Try it – Set down, please, exactly the lines below that run from the line with "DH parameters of" to the line with "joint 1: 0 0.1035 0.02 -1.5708", both lines included.

Data shown –
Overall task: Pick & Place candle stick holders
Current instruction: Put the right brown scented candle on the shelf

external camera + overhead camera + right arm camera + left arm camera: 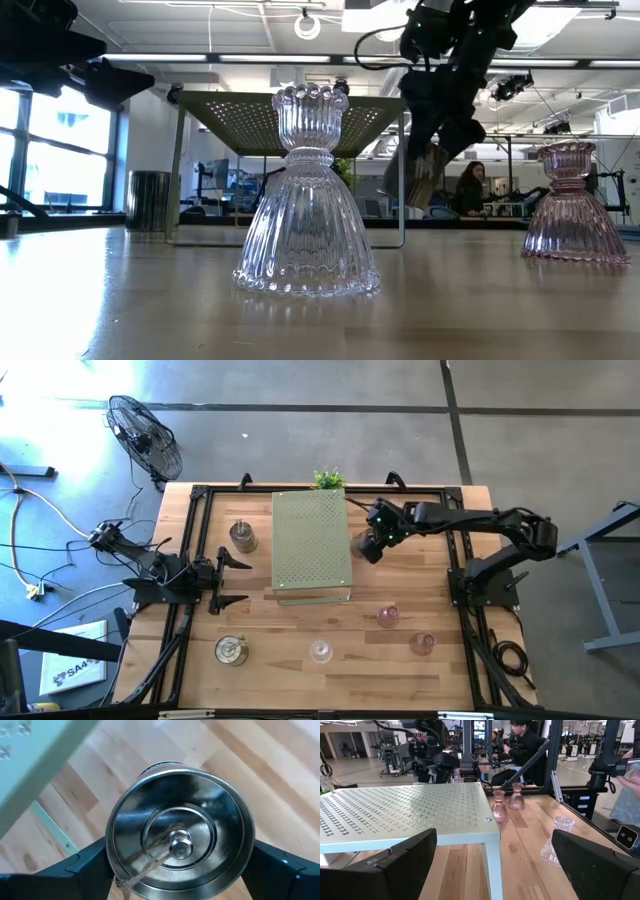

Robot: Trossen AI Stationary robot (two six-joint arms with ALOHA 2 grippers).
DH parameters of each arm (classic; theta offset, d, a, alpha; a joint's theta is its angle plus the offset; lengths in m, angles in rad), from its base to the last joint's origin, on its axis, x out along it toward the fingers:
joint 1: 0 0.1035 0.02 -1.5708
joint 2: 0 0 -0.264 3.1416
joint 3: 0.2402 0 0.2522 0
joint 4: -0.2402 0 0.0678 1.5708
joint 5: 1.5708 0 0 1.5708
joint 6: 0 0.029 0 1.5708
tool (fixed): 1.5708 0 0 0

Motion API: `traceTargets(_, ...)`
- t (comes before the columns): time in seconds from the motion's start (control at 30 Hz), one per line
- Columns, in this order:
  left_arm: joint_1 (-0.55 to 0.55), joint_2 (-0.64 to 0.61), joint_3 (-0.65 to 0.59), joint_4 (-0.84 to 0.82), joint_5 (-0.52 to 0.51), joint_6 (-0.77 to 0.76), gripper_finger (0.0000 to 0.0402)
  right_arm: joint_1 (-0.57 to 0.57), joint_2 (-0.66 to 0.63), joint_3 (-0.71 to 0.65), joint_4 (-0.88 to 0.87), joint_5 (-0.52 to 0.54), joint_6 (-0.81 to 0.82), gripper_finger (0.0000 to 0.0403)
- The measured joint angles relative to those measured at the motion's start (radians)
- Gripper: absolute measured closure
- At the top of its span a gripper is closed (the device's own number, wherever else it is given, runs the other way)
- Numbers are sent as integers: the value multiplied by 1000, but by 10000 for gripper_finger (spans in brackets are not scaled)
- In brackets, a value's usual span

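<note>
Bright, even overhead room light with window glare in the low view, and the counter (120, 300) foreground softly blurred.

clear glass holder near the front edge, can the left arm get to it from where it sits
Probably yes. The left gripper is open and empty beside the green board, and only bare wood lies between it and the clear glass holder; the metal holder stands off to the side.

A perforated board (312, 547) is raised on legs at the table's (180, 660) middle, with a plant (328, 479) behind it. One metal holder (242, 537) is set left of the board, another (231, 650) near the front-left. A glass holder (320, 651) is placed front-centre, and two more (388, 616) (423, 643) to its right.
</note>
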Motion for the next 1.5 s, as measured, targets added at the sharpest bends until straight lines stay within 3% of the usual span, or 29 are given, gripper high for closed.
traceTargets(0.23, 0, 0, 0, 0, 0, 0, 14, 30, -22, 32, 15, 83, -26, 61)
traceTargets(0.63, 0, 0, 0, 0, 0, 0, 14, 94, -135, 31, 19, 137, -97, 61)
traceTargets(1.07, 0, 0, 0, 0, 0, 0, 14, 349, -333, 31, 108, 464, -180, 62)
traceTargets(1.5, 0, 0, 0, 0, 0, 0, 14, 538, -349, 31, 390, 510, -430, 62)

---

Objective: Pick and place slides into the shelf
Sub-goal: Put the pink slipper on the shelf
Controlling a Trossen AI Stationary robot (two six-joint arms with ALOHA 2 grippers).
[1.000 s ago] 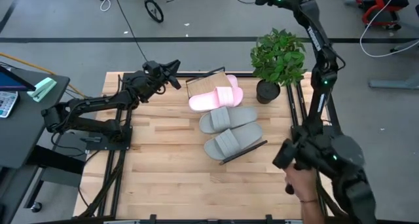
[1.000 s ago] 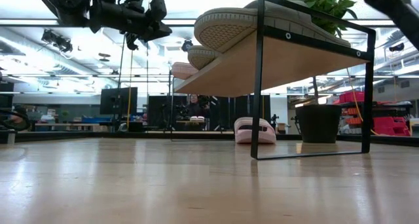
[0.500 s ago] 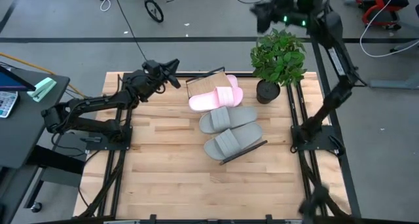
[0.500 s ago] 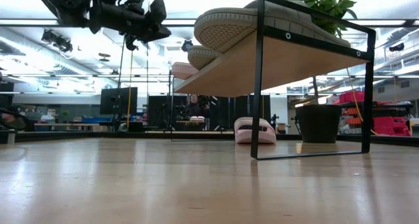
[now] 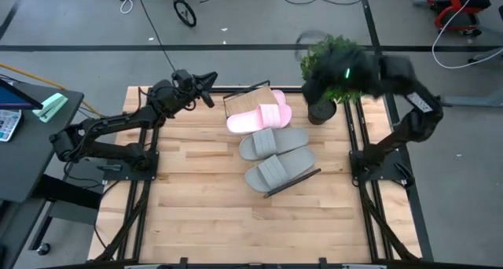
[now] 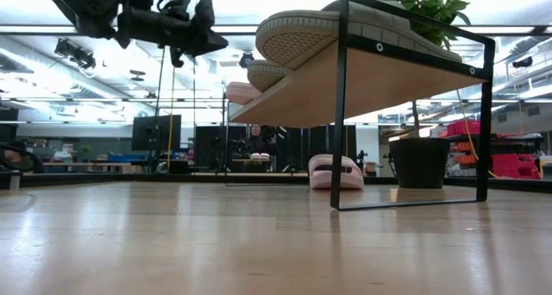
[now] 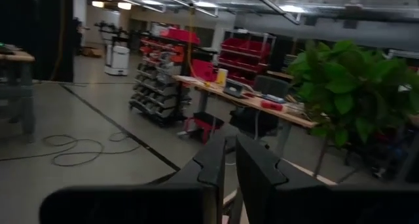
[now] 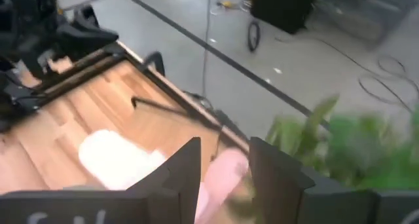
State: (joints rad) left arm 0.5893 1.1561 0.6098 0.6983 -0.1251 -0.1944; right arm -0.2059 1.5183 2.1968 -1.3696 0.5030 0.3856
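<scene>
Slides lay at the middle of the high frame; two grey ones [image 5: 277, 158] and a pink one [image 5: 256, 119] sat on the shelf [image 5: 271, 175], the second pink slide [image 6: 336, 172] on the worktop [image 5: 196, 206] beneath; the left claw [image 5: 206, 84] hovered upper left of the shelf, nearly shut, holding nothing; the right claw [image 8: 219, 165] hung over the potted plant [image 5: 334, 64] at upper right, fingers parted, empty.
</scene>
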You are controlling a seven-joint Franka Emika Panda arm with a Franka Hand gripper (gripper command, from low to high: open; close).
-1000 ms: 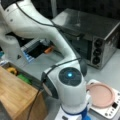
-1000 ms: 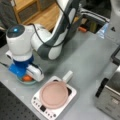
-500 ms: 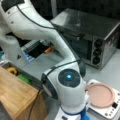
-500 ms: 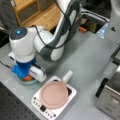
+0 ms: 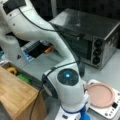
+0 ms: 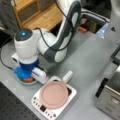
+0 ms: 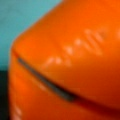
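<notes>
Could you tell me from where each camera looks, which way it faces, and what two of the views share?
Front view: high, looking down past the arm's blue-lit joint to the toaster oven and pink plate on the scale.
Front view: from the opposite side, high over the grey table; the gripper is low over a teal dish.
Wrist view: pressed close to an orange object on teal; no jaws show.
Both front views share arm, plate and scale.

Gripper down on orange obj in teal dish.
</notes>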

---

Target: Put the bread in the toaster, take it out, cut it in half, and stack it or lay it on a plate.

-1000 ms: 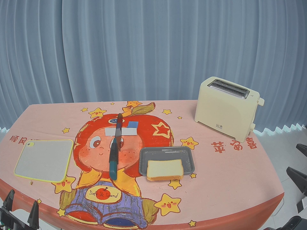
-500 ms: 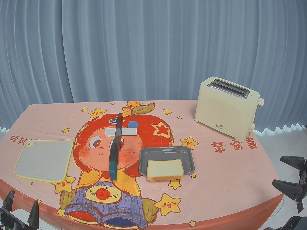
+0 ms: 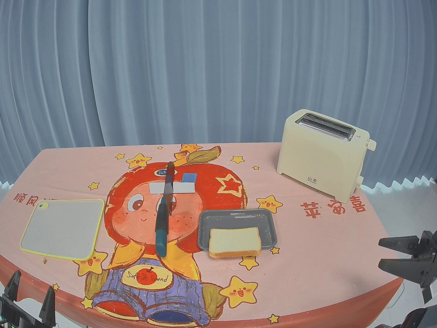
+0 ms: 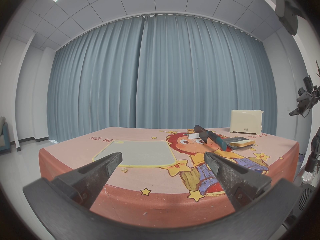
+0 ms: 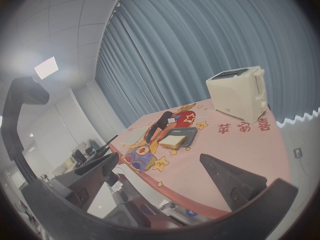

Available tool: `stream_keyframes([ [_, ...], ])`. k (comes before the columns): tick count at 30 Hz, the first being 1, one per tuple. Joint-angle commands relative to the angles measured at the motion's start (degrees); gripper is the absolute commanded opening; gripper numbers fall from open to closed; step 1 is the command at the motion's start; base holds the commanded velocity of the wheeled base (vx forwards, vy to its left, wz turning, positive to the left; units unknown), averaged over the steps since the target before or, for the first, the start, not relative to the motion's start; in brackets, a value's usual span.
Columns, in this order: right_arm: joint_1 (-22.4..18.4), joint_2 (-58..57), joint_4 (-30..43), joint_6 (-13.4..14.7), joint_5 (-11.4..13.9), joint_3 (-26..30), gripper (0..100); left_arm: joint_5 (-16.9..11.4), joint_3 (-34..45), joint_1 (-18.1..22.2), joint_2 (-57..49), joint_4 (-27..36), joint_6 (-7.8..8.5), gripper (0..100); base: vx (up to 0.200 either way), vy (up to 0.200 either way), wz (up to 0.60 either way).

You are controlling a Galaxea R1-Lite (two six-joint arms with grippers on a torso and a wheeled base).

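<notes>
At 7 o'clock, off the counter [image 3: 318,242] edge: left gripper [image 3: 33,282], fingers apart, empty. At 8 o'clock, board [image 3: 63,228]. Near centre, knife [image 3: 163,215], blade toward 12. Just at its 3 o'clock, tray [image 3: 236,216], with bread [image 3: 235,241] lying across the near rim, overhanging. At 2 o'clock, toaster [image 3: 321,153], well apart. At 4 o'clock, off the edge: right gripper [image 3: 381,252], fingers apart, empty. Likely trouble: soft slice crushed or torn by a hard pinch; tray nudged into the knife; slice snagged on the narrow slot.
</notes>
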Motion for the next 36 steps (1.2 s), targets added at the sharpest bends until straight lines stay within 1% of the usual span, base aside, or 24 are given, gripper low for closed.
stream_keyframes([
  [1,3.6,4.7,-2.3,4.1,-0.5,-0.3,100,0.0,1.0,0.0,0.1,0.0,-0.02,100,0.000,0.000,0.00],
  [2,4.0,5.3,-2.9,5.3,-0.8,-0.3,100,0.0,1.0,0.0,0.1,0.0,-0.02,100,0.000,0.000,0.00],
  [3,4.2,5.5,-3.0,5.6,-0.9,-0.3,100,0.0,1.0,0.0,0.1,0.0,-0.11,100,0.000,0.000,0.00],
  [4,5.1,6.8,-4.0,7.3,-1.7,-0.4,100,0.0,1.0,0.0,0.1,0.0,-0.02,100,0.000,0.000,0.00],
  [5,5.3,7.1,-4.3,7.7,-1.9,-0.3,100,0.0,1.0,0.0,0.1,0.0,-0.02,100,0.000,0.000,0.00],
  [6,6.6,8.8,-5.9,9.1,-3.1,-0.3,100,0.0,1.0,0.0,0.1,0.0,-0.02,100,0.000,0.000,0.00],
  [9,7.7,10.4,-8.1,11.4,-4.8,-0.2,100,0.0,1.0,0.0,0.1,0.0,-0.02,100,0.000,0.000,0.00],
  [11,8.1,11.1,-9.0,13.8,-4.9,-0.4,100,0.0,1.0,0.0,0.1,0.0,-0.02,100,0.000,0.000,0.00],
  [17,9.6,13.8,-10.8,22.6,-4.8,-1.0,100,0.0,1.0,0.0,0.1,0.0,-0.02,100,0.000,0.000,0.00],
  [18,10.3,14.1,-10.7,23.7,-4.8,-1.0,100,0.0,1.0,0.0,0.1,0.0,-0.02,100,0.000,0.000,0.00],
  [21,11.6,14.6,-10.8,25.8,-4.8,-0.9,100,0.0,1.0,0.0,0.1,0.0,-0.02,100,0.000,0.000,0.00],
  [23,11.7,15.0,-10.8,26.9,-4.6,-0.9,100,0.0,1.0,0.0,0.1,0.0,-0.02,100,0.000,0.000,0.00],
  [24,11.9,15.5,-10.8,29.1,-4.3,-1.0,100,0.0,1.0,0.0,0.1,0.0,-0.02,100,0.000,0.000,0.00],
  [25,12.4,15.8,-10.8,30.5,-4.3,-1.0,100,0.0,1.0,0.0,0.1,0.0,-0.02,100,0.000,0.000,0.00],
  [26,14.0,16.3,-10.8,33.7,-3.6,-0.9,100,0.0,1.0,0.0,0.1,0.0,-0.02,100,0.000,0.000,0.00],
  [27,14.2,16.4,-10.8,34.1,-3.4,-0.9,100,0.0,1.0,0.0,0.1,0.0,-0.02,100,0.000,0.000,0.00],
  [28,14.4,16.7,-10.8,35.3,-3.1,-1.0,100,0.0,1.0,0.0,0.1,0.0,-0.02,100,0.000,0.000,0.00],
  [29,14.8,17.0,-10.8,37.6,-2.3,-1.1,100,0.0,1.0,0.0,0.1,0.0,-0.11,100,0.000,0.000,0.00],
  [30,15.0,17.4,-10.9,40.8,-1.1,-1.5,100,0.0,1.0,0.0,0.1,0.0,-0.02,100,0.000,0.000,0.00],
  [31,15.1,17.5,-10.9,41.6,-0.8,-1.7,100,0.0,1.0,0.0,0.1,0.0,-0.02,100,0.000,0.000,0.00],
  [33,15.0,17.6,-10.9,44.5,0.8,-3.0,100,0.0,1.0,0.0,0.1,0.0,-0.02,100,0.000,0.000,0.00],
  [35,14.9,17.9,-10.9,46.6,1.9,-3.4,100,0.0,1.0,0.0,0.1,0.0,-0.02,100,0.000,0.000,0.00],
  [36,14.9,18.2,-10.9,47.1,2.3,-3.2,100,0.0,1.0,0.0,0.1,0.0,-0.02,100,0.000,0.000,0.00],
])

Written solution –
DH parameters of each arm (classic; theta offset, d, a, alpha; a joint's theta is its angle plus the offset; lengths in m, angles in rad), from its base to the last joint's origin, on its axis, x out along it toward the fingers:
joint 1: 0 0.1035 0.02 -1.5708

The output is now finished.